- Politics and Social Issues
England: Music, Beer and Cultural Identity
On the Village Green – it’s an English Thing
England, April 2010.
The village of Hayride (not its real name) is marked on most maps of Norfolk in the tiniest of typefaces, reflecting its size and insignificance. It's only a half hour drive from the county city, Norwich, but it could easily be 300 years away as Time flies. Its appearance is of a village where the clock seems to have stopped sometime during the reign of George III. So what am I doing here on the Sunday after St. George’s Day and why am I telling you about it?

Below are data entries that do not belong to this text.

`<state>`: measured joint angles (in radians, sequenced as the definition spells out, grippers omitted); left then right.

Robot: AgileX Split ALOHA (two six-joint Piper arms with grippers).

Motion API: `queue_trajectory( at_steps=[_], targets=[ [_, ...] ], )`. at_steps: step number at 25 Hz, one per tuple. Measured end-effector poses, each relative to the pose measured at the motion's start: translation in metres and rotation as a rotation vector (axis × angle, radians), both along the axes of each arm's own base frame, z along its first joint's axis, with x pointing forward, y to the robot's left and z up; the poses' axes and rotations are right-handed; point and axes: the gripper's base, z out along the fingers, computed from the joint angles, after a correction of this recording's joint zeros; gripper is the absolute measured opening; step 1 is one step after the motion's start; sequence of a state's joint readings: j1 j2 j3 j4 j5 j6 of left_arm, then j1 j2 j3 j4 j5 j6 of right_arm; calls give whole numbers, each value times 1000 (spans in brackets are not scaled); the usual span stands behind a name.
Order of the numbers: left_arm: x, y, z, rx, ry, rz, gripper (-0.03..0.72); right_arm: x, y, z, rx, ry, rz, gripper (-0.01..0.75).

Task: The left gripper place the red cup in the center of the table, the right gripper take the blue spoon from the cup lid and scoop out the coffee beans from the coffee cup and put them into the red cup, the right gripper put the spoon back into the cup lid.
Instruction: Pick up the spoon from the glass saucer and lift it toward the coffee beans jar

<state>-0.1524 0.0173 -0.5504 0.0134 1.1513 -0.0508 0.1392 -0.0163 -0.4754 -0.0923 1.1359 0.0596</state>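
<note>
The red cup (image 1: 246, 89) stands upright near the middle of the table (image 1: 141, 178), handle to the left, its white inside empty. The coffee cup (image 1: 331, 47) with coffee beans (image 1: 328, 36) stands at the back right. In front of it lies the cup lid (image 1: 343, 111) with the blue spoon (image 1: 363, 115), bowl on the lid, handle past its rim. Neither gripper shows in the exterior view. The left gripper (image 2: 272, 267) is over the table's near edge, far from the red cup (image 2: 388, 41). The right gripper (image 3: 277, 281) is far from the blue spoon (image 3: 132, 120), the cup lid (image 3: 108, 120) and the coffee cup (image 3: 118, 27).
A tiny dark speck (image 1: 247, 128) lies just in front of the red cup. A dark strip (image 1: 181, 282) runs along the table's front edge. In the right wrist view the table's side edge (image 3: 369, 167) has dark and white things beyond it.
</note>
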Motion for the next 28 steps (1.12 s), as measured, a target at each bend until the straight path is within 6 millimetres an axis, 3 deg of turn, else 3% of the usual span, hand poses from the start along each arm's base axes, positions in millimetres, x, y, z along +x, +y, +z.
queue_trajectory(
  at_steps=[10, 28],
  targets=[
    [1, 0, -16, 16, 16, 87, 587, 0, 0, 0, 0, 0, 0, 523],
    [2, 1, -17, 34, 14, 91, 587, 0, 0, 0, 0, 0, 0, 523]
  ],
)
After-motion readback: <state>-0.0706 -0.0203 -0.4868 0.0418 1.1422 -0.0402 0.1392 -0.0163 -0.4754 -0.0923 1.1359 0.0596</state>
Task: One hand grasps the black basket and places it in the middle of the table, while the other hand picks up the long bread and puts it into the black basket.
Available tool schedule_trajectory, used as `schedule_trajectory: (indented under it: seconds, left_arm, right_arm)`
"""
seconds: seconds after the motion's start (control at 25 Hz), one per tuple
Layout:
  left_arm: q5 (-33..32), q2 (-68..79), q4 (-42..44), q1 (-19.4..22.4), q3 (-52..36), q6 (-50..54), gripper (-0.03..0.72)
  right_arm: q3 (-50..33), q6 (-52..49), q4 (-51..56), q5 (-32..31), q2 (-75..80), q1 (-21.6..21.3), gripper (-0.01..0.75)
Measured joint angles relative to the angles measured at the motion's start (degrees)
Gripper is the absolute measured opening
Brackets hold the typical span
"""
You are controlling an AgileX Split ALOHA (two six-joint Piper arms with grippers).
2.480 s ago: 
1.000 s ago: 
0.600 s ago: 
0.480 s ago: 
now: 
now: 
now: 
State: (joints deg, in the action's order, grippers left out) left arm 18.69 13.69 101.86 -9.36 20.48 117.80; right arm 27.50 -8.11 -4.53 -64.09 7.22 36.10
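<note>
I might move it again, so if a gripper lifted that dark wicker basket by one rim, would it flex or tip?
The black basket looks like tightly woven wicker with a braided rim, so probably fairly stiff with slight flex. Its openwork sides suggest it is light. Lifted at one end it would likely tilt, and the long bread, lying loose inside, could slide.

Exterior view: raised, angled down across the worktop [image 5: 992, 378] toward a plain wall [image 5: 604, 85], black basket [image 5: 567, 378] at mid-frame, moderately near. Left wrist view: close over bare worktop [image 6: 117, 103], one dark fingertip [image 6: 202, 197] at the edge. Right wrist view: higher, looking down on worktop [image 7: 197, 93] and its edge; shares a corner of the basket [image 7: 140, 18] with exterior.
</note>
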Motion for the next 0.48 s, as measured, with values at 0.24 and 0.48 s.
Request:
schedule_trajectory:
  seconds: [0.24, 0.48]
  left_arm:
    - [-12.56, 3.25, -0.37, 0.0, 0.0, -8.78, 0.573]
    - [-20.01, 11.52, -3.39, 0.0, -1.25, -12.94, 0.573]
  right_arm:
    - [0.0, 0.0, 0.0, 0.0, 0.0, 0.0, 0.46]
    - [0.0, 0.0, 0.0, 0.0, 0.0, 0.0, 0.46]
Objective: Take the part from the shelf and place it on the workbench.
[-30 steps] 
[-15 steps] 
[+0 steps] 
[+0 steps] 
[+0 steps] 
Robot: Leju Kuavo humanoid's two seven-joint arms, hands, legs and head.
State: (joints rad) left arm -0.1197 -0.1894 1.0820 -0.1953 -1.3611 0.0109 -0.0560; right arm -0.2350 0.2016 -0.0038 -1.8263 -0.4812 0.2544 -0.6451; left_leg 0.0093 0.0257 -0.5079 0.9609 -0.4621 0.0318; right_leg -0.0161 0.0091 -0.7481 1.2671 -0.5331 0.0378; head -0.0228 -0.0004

I have been inspired to write this article a reading a recent Hub (Published by MoneyGlitch) that delved into St. George and the Day dedicated to him. In particular, MoneyGlitch's essay asked "Why don’t the English celebrate their own Saint’s Day in the same boisterous and fun loving manner as the Irish do St Patrick’s Day or as respectfully and reverentially as the Americans celebrate say, Independence Day or Thanksgiving, for example? Let me summarise myself now – I still don’t have a proper answer to that question, but here in the Norfolk village of Hayden is about as close as I can come to finding one.
As a working musician I am fortunate to have the pleasure of performing at all types of events and functions throughout the year. This weekend in April is as fine as any that you may encounter in this sceptred Isle. The long, cold Tudoresque winter has finally passed into blooming spring: birds, bees and buds abound, as do shorter skirts on girls and short pants on men, despite the morning chill and the plunging temperatures at night - the English are a hardy lot, governed by nature as much by their ancient social and political hierarchies.
The gig is a beer festival. What a fantastic concept. Forget your medieval worship of fictional saints and mythical dragons - metaphors for ancient wars, there is nothing more English than Beer! The greatest drink in the English-speaking world has to be English Real Ale. It comes in all kinds of flavours and shades, with spectacularly eccentric names. It should be served, not warm like we Aussies imagine, but cooled to just below room temperature – cellar-cool will do. It comes in barrels, and is either hand-pumped from the cellar or ideally, poured directly from atap in a tilted barrel.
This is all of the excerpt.